Drug-induced systemic lupus: revisiting the ever-changing spectrum of the disease using the WHO pharmacovigilance database.

机构信息

Service de rhumatologie, Hôpitaux Universitaires de Strasbourg, Laboratoire d'Immuno Rhumatologie Moléculaire, INSERM UMR_S1109, Strasbourg, France

Centre National de Références des Maladies Systémiques et Autoimmunes Rares Est Sud-Ouest (RESO), Université de Strasbourg, Strasbourg, France.

出版信息

Ann Rheum Dis. 2019 Apr;78(4):504-508. doi: 10.1136/annrheumdis-2018-214598. Epub 2019 Feb 4.

Abstract

OBJECTIVE

Drug-induced lupus (DIL) is an idiosyncratic side effect of treatments in which symptoms overlap with those of systemic lupus erythematosus (SLE). The spectrum of DIL constantly evolves with that of the pharmacopoeia. Here, we used VigiBase, the WHO global individual case safety reports (ICSRs) database, to identify the main drugs associated with DIL.

METHODS

We analysed all ICSRs classified as 'systemic lupus erythematosus' according to the Medical Dictionary for Drug Regulatory Activities term (preferred term level) in VigiBase. The drugs considered in the analysis were those not used to treat SLE, with a positive lower end of the 95% credibility interval for the information component (IC) ≥0, an indicator value for disproportionate Bayesian reporting.

RESULTS

A total of 12 166 DIL ICSRs were identified using VigiBase. From those, 8163 ICSRs reporting on 118 suspected drugs with IC ≥0 were extracted. The median age at DIL onset was 49 years and the female to male sex ratio was 4.3. The median delay between start of suspected treatment and DIL occurrence was 172 days.
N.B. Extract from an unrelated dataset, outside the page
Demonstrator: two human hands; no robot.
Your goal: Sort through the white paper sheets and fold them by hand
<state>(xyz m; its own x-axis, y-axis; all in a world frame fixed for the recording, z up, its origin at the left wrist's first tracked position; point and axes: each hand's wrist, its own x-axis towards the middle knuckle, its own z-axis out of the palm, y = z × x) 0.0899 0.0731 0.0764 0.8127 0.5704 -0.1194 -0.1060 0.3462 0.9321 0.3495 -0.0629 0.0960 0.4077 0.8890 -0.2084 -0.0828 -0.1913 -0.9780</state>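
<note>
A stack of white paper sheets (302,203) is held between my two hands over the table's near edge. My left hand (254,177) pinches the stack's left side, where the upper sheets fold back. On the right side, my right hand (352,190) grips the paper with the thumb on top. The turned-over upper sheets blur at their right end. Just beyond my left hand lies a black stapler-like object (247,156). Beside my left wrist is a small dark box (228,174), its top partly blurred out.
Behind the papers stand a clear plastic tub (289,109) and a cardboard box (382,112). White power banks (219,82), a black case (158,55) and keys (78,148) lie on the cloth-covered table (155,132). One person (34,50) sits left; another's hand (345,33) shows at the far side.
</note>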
DIL was reported as serious adverse event in 55.4%. Among the 118 suspected drugs, 42 had not been previously reported in association with DIL. The drugs associated with the highest number of DIL cases were infliximab, adalimumab, etanercept, procainamide and hydralazine.

CONCLUSION

This study enables the identification of 118 drugs associated with DIL. The list of suspected drugs may prove useful to physicians when confronted with potential DIL cases.

TRIAL REGISTRATION NUMBER

NCT03480529.

摘要

目的

药物性狼疮(DIL)是治疗过程中的一种特发性副作用,其症状与系统性红斑狼疮(SLE)重叠。DIL 的范围随着药物学的发展而不断变化。在这里,我们使用了世界卫生组织全球个体病例安全报告(ICSR)数据库 VigiBase,以确定与 DIL 相关的主要药物。

方法

我们分析了 VigiBase 中根据药物监管活动医学词典(首选术语级别)分类为“系统性红斑狼疮”的所有 ICSR。分析中考虑的药物是那些不用于治疗 SLE 的药物,其信息成分(IC)的 95%置信区间下限(IC)为正值,且不平衡贝叶斯报告指标值≥0。

结果

使用 VigiBase 共确定了 12166 例 DIL ICSR。从这些 ICSR 中提取了 8163 例报告了 118 种可疑药物的 ICSR,这些药物的 IC 值均≥0。DIL 发病的中位年龄为 49 岁,男女比例为 4.3。可疑药物治疗开始至 DIL 发生的中位时间为 172 天。55.4%的 DIL 报告为严重不良事件。在 118 种可疑药物中,有 42 种药物以前未报告与 DIL 有关。与 DIL 病例数量最多相关的药物是英夫利昔单抗、阿达木单抗、依那西普、普鲁卡因胺和肼屈嗪。

结论

本研究确定了 118 种与 DIL 相关的药物。可疑药物清单可能对医生在处理潜在的 DIL 病例时有所帮助。

试验注册编号

NCT03480529。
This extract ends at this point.